La personne qui souhaite souscrire une assurance invalidité ou décès doit remplir un questionnaire de santé, destiné à évaluer les risques qu’elle demande de garantir, et le montant des primes qu’elle devra payer. Elle a l’obligation de répondre sincèrement aux questions sur son état de santé actuel et passé (hospitalisations, arrêts de travail de plus de trois semaines, traitements suivis, même à titre préventif, etc., sur les cinq ou dix dernières années).
Elle a toutefois le droit de passer sous silence les tests génétiques qu’elle a faits, afin de savoir si elle était porteuse du gène d’une maladie qui ne s’est pas encore déclarée. C’est ce que rappelle l’affaire suivante.
Le 1er septembre 2013, Mme X, 29 ans, kinésithérapeute, remplit deux questionnaires de santé, afin d’obtenir des contrats d’assurance invalidité chez Generali Vie. A la question « Souffrez-vous ou avez-vous souffert d’affections neurologiques et psychiatriques ? », elle répond « non ».
Le 13 avril 2015, elle doit s’arrêter de travailler : elle souffre de la maladie de Steinert, une affection neuro-musculaire qui lui vaut bientôt un taux d’invalidité de 80 %. L’assureur lui impose alors de produire les pièces – couvertes par le secret médical – qui justifient cette situation.

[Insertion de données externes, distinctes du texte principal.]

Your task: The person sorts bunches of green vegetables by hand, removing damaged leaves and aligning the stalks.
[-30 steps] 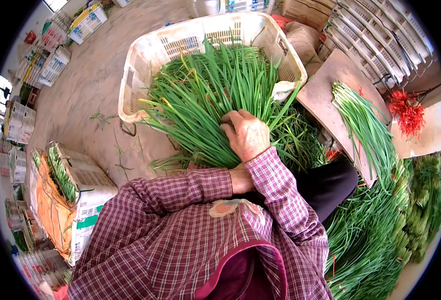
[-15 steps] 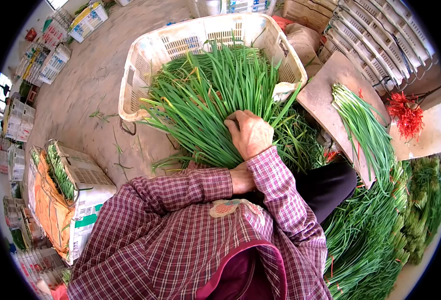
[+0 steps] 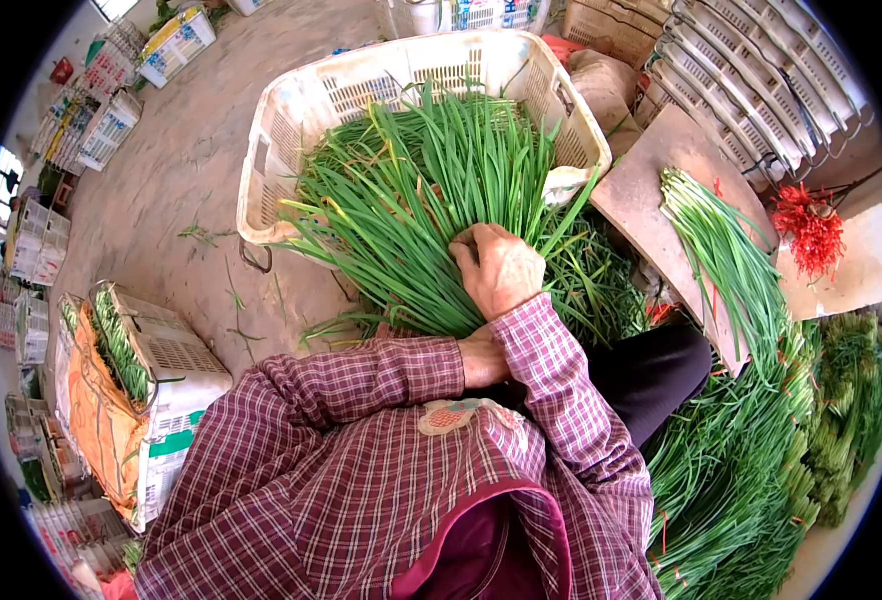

« Fausse déclaration intentionnelle »
Il découvre que, de juin 2012 à août 2013, elle-même et ses enfants (en raison, respectivement, de trois fausses couches et d’un retard cognitif) ont fait l’objet d’une surveillance dans une clinique de génétique. Et que, le 2 septembre 2013, Mme X a reçu le résultat d’un test la révélant porteuse du gène qui contient la mutation responsable de la maladie de Steinert.
Il déclare les contrats nuls, pour fausse déclaration intentionnelle, comme le lui permet le code des assurances (article L. 113-8). C’est en vain que Mme X objecte que, lors de la souscription, la maladie ne s’était pas déclarée, les premiers symptômes ne devant apparaître qu’en février 2014. La justice, qu’elle saisit, lui donne tort, jusqu’à ce qu’elle se pourvoie en cassation.
La Cour, réunie le 31 août 2022 (20-22.317), rappelle que, depuis le 5 mars 2002, le code de la santé publique (article L. 1141-1) interdit aux assureurs de poser une quelconque « question relative aux tests génétiques », à ceux qui demandent une garantie invalidité ou décès, le législateur ayant voulu empêcher toute « discrimination » liée à l’ADN. Il leur interdit aussi de les y « soumettre » ou de « tenir compte des résultats » qui leur seraient « transmis » par eux.
400 000 euros à une veuve
C’est la loi du 4 mars 2002, relative aux droits des malades (article 4), qui a imposé cette interdiction aux « entreprises et organismes qui proposent une garantie des risques d’invalidité ou de décès ». Précédemment, c’est-à-dire depuis le 1er janvier 2000, date d’entrée en vigueur de la loi portant création d’une couverture maladie universelle (article 62), l’interdiction ne visait que les assurances proposant des complémentaires santé.
La Cour de cassation juge donc que Mme X n’était « pas tenue » de faire mention du sien, dans ses réponses aux questionnaires de santé. Elle renvoie les parties devant la juridiction d’appel de Douai, qui devra rejuger l’affaire.
Mme X souhaite sûrement qu’elle statue, comme l’a fait le tribunal de grande instance de Nanterre, le 23 septembre 2019 : il a condamné la compagnie Aviva Vie à verser un capital décès de quelque 400 000 euros à une veuve dont l’époux avait souscrit un contrat sans dire qu’il était, depuis treize ans, porteur sain du gène responsable de la maladie de Huntington. Il l’a aussi condamnée à lui payer 3 000 euros de dommages et intérêts, en raison du préjudice causé par sa « mauvaise foi ».